Maleo-Short: An "In-the-Wild" Indonesian Dataset for Speaker Diarization

Ardi Mardiana; Dinda Desmonda Muslimah; Ade Bastian; Eka Tresna Irawan

doi:10.15575/join.v11i1.1781

Authors

Ardi Mardiana Informatika, Universitas Majalengka, Majalengka, Indonesia
Dinda Desmonda Muslimah Informatika, Universitas Majalengka, Majalengka, Indonesia
Ade Bastian Informatika, Universitas Majalengka, Majalengka, Indonesia
Eka Tresna Irawan Mayar International Pte.Ltd, Singapore

DOI:

https://doi.org/10.15575/join.v11i1.1781

Keywords:

Indonesian, In-the-wild Speech, Speech Dataset , Speaker Diarization

Abstract

Speaker diarization (SD), the task of partitioning an audio stream into speaker-homogenous segments, is fundamental for analyzing multi-speaker recordings. Its application to “in-the-wild” data, such as content from the YouTube platform, poses significant challenges, including overlapped speech, ambient noise, and rapid speaker turns, thereby constituting an active research area. While numerous SD datasets are available, they predominantly focus on English and other high-resource languages. A notable scarcity of publicly accessible datasets exists for the Indonesian language, as extant corpora are primarily engineered for Automatic Speech Recognition (ASR). To address this resource deficit, this research introduces Maleo-Short, a new Indonesian multi-speaker dataset derived from YouTube. The dataset comprises 110 short conversational clips, with a total duration of 1 hours 32 minutes. A reliable ground truth was established through a meticulous manual annotation process using ELAN to generate precise speaker segmentation and transcription files. To validate its utility and assess its complexity, the dataset was evaluated using pre-trained baseline models. The empirical results confirm its status as a challenging benchmark, with the most effective models achieving a Diarization Error Rate (DER) of 32.64% and a Word Error Rate (WER) of 33.78%. Maleo-Short is presented as a valuable, publicly accessible resource intended to catalyze advancements in Indonesian speaker diarization research by facilitating the development and rigorous evaluation of SD systems on acoustically complex and realistic conversational data. Maleo-Short is available at https://doi.org/10.57967/hf/7944.

References

[1] T. J. Park, N. Kanda, D. Dimitriadis, K. J. Han, S. Watanabe, and S. Narayanan, “A review of speaker diarization: Recent advances with deep learning,” Comput Speech Lang, vol. 72, p. 101317, Mar. 2022, doi: 10.1016/j.csl.2021.101317.

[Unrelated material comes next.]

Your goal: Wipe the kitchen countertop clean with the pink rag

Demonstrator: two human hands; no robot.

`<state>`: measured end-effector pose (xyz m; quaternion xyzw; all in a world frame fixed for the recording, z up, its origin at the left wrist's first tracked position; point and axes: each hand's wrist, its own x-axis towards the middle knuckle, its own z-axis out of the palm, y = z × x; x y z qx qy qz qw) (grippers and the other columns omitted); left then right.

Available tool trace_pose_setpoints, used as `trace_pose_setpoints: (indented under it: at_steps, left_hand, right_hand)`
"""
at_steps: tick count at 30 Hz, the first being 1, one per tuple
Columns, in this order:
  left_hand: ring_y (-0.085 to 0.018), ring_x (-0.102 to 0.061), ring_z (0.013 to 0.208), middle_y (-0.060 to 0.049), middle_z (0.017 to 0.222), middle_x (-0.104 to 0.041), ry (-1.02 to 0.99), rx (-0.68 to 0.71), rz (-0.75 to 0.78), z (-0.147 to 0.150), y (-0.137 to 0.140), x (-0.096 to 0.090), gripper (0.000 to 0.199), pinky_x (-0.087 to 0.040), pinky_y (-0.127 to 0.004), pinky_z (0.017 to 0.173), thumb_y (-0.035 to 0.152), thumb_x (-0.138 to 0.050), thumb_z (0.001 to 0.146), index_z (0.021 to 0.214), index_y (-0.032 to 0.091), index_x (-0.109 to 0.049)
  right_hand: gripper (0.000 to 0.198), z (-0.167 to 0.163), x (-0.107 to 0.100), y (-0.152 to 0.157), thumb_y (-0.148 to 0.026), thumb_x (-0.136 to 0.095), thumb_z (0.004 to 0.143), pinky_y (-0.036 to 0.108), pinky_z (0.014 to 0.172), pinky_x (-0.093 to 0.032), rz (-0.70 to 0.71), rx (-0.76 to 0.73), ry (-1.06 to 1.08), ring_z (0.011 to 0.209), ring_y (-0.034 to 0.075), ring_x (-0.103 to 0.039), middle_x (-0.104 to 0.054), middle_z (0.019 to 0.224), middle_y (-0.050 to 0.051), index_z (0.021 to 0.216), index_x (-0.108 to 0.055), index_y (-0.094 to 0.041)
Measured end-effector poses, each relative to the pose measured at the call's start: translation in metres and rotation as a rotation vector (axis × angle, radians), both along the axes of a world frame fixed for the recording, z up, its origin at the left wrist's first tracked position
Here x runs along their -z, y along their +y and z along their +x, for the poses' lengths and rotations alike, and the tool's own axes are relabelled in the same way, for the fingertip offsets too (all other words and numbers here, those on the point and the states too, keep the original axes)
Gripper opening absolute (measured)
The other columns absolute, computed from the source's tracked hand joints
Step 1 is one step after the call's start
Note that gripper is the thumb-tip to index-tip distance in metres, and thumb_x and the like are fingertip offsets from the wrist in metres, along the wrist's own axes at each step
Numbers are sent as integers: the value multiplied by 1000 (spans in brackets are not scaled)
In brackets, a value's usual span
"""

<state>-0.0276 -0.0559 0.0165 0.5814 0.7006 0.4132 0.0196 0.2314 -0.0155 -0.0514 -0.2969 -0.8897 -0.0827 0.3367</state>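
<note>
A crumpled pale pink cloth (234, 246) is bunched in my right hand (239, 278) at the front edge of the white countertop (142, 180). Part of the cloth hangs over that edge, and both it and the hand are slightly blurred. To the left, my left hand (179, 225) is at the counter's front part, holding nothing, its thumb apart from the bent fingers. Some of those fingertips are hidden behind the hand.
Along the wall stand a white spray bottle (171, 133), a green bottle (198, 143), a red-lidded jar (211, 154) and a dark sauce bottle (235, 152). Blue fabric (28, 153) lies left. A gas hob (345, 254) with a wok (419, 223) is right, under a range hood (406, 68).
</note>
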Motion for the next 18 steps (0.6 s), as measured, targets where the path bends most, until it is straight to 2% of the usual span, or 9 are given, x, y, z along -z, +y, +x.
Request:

[2] K. Kumar, “Speaker Diarization: A Review,” INTERANTIONAL JOURNAL OF SCIENTIFIC RESEARCH IN ENGINEERING AND MANAGEMENT, vol. 07, no. 06, Jun. 2023, doi: 10.55041/IJSREM24075.

[3] D. Soesanto, B. Hartanto, and Melisa, “Meeting Assistant System Berbasis Teknologi Speech-to-Text,” Teknika, vol. 10, no. 1, pp. 1–7, Jan. 2021, doi: 10.34148/teknika.v10i1.307.

[4] J. S. Chung, J. Huh, A. Nagrani, T. Afouras, and A. Zisserman, “Spot the Conversation: Speaker Diarisation in the Wild,” in Interspeech 2020, ISCA: ISCA, Oct. 2020, pp. 299–303. doi: 10.21437/Interspeech.2020-2337.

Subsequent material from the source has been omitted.